Die USA beziehen künftig kein Öl mehr aus Russland. In Deutschland wird ein Stopp des Gasbezugs über die Pipeline Nord Stream 1 diskutiert. Vertreter der Industrie blicken mit Skepsis auf einen solchen Schritt.
Bundeskanzler Olaf Scholz (SPD) setzt weiter auf Energieimporte aus Russland, Wirtschaftsminister Robert Habeck (Grüne) warnt vor steigender Arbeitslosigkeit und drohender Armut infolge von explodierenden Energiepreisen, die ein Importstopp nach sich ziehen könne. In Deutschland und der Europäischen Union sind die Positionen diesbezüglich aber gespalten, wie sich exemplarisch beim EU-Sondergipfel am Donnerstag in Versailles zeigte.
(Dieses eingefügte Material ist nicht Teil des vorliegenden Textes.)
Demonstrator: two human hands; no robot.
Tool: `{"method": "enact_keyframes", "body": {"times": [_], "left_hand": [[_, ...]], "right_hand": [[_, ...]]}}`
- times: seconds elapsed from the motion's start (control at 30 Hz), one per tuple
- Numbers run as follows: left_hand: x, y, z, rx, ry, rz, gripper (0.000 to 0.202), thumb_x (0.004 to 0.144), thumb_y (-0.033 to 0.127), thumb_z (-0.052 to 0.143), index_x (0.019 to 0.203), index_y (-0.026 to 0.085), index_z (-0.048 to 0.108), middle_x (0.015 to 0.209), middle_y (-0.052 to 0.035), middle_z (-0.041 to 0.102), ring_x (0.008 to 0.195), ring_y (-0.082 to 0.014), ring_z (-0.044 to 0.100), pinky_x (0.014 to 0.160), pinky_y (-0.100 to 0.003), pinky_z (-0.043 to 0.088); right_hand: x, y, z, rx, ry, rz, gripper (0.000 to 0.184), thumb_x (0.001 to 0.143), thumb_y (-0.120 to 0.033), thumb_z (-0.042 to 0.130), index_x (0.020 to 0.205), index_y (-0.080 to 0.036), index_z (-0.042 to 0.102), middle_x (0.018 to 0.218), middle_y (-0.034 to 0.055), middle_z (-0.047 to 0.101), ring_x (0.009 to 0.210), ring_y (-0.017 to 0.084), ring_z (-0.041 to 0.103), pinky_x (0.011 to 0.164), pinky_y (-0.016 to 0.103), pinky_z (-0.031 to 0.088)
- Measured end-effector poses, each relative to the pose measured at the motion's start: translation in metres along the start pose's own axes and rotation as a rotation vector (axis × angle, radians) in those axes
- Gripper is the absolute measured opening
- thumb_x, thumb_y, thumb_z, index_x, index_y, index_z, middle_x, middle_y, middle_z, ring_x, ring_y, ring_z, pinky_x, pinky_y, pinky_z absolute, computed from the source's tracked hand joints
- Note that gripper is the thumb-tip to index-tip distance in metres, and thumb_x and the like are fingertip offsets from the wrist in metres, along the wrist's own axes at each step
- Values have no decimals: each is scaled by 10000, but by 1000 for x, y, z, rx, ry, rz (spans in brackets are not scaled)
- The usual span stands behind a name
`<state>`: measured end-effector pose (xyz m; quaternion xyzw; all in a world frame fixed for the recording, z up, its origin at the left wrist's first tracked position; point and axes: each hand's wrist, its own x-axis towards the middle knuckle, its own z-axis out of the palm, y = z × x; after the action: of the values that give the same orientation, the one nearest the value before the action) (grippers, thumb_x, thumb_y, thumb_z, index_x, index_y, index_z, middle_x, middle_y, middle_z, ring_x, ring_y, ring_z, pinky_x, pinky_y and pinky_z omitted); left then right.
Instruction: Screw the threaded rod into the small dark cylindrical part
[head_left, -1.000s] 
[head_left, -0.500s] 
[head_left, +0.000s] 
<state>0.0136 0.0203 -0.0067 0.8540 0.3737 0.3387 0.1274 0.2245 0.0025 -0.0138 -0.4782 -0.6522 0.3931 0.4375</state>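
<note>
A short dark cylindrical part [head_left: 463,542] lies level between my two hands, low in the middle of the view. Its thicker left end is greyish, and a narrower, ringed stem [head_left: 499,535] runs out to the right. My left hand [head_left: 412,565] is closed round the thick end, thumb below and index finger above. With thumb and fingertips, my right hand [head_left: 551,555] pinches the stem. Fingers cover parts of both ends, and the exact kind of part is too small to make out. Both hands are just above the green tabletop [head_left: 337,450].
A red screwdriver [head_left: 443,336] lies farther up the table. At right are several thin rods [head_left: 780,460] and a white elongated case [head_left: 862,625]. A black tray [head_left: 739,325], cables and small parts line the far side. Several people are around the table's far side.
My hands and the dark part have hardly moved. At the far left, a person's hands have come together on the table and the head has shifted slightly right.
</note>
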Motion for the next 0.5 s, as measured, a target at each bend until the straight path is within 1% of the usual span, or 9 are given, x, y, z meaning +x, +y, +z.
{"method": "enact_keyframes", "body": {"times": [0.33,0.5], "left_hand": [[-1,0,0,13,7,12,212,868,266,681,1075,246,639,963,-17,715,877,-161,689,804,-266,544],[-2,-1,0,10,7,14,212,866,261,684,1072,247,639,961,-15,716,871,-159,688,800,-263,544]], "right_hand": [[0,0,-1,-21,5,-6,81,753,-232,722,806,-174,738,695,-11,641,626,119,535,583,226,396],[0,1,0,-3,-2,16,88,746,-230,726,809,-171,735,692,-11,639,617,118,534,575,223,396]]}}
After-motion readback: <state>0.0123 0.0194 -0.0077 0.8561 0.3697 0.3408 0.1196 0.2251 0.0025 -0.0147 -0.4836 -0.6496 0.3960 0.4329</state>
Die US-Regierung hatte zuletzt bereits einen Importstopp für russisches Öl verhängt. Befürworter eines Energie-Embargos kritisieren, dass deutsche Energieimporte aus Russland den Ukraine-Krieg letztlich mitfinanzieren. Die Unionsfraktion im Bundestag hatte einen Stopp des Gasbezugs über die Pipeline Nord Stream 1 gefordert.
Mit Blick auf schon spürbare Beeinträchtigungen der deutschen Wirtschaft hat der Deutsche Industrie- und Handelskammertag (DIHK) vor den Folgen weiterer Sanktionen gegen Russland, etwa eines Gas-Embargos, gewarnt. "In der deutschen Wirtschaft gibt es eine breite Zustimmung für die harten Sanktionen. Denn Krieg ist keine Basis für Geschäfte", sagte DIHK-Hauptgeschäftsführer Martin Wansleben der Rheinischen Post. Die bisherigen Sanktionen begännen Schritt für Schritt zu wirken.
"Aufgrund konkreter Hinweise aus den Unternehmen wissen wir, dass die Rückwirkungen auf die deutsche Wirtschaft in den kommenden Monaten nicht unterschätzt werden dürfen", sagte Wansleben. "Das gilt nicht nur für weiter steigende Energiepreise, sondern gerade auch für Verwerfungen in den Lieferketten mit großer Breitenwirkung in der Wirtschaft", warnte er.
Auswirkungen auf Inflation, Versorgungssicherheit und Lieferketten
Immer mehr mittelständische Industriebetriebe könnten sich bei diesen Preisen die Produktion in Deutschland nicht mehr leisten. "Hinzu kommt die Sorge, die eigenen Anlagen wegen Energieengpässen zumindest vorübergehend abschalten zu müssen. Diese wirtschaftliche Situation sollte jede Politikerin und jeder Politiker in Europa berücksichtigen", sagte Wansleben.
Auch die Metall- und Elektroindustrie warnte vor dramatischen Folgen. "Wenn Deutschland sich dazu entschließen sollte, kein Gas oder Öl aus Russland mehr zu importieren, würde sich das dramatisch auf unsere Industrie, aber auch auf die Privathaushalte auswirken", sagte der Präsident des Arbeitgeberverbands Gesamtmetall, Stefan Wolf, der Frankfurter Allgemeinen Zeitung. "Die Inflation wäre zweistellig. Die Versorgungssicherheit wäre ernsthaft gefährdet."
Die Chemie-Industrie verwies auf den großen Verbrauch von Öl und Gas in der Branche. Sollte es wegen eines Energie-Embargos zu längeren Ausfällen von Anlagen kommen, hätte das massive Folgen für die Wertschöpfungsketten in Deutschland, erklärte der Verband der Chemischen Industrie am Freitag.
Rund 95 Prozent aller Industrieerzeugnisse benötigten Chemieprodukte, vom Auto über Computerchips und Dämmmaterialien bis zu Fernsehern, Arzneien und Waschmitteln. "Wer die Energie- und Rohstoffversorgung für die chemische Industrie kurzfristig abschaltet, lähmt auch die gesamte Industrieproduktion am Wirtschaftsstandort Deutschland", so Hauptgeschäftsführer Wolfgang Große Entrup zur dpa.